Dice Swami al Foglio: “I servizi francesi avvertirono l’ambasciata che un diplomatico indiano era l’obiettivo di Merah. Per questo le misure di sicurezza furono aumentate, e Merah abbandonò il suo piano”. Quando è successo tutto questo? Secondo altre fonti sentite dal Foglio, a ottobre 2011. Il mese coincide con un periodo importante. Mohammed Merah tornò dal suo ultimo viaggio in Pakistan proprio a metà ottobre 2011. Il Monde ha scritto che questa era la missione assegnatagli al campo di addestramento che frequentò in Waziristan, un’area tribale pachistana fuori dal controllo del governo centrale e usata come base dagli estremisti di al Qaida e dai talebani. Merah doveva tornare in Francia e attaccare “un diplomatico indiano”. L’India, vale la pena notare, è uno dei bersagli preferiti dagli estremisti pachistani. Basta ricordare l’assalto al Parlamento indiano nel 2001, la strage di Mumbai nel 2009, l’attentato suicida all’ambasciata indiana a Kabul lo stesso anno.
La domanda al governo francese e al direttore Squarcini è: se i servizi francesi a ottobre 2011 hanno fermato un attentato all’ambasciata indiana di Parigi da parte di Merah, come mai a marzo 2012, sei mesi dopo, lui era ancora in libertà e non sono riusciti a fermarlo? Come fanno i servizi a sostenere che non sapevano nulla, se non superficialmente, del giovane di origine algerina? Come fa il governo a dire che si trattava di un “lupo solitario”, se era perfettamente al corrente del fatto che era stato addestrato in Pakistan ed era tornato con una missione omicida?
Queste domande si aggiungono al resto delle informazioni che già sono pubbliche. Merah fu fermato in Afghanistan dagli americani nel 2010, messo sulla lista delle persone sospette che non possono salire a bordo di aerei diretti verso gli Stati Uniti (lista stilata dall’Fbi) e rimandato in Francia, senza conseguenze. Fu denunciato perché girava in strada con una spada gridando “sono di al Qaida” e perché costrinse un minorenne a guardare su Internet video di esecuzioni jihadiste. Il fratello di Merah nel 2007 fu coinvolto in una rete che mandava volontari francesi di origine araba a combattere con al Qaida in Iraq. Esiste una video confessione, in mano a due avvocati, in cui Merah dice di aver scoperto che il suo migliore amico e complice nel jihad è in realtà un ufficiale dei servizi segreti francesi e di essere stato “manipolato”. Lo stesso Merah è andato senza problemi in Iraq e in Siria, prima di volare in Pakistan nel 2011, e nel video dice di essere stato inviato dall’infiltrato dei servizi che lui credeva un amico. Esiste infine l’ammissione dello stesso Squarcini sull’esistenza di un “handler” dei servizi, ovvero di un agente che si occupava di gestire Merah.
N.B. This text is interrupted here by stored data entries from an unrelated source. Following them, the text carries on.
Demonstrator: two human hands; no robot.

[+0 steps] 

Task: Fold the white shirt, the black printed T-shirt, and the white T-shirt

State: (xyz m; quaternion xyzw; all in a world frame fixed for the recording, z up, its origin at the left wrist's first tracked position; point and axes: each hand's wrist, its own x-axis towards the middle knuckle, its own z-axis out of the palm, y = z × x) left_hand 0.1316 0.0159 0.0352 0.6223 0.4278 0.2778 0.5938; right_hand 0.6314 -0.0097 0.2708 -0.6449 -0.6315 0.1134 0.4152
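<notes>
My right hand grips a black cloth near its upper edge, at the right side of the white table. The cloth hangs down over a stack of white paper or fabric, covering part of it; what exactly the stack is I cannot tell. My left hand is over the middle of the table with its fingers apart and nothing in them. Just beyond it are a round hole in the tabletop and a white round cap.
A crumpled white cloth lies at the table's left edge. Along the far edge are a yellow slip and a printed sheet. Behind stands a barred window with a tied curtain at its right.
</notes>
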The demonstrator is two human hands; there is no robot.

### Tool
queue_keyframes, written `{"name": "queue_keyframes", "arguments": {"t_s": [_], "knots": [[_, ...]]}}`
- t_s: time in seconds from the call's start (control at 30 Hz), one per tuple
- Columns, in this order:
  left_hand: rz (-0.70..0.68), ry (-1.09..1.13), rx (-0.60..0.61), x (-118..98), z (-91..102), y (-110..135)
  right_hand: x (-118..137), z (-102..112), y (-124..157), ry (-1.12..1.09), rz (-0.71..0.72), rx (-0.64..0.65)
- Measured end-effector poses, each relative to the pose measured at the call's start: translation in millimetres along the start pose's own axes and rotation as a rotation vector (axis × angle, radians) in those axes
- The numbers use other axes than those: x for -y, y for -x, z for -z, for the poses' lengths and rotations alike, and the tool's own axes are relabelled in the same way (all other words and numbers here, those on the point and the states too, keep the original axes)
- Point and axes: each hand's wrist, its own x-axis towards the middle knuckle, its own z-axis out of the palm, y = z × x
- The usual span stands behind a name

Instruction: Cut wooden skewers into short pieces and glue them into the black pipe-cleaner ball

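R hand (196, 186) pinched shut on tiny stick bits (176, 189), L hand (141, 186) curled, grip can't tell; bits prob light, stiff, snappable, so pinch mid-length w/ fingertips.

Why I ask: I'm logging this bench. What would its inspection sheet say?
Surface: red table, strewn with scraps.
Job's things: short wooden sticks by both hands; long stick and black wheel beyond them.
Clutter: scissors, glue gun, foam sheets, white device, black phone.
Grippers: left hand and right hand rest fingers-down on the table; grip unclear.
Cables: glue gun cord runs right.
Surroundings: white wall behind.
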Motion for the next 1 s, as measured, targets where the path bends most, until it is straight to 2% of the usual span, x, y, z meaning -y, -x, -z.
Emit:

Se il governo indiano non mente – e perché dovrebbe? – come è possibile che Merah , sorvegliato come attentatore in azione a ottobre, a marzo girasse nel sud della Francia compiendo attentati e avesse in casa un arsenale di fucili d’assalto e fucili a pompa? Fino a che livello superiore del terrorismo i francesi speravano che li conducesse – se non si fosse trasformato in uno stragista fuori controllo? Per ora, a parte un paio di smentite generiche, a Parigi non si muove nulla. E gli stessi giornali francesi, che pure pubblicano articoli pieni di informazioni esplosive, sono riluttanti a trarre le conclusioni.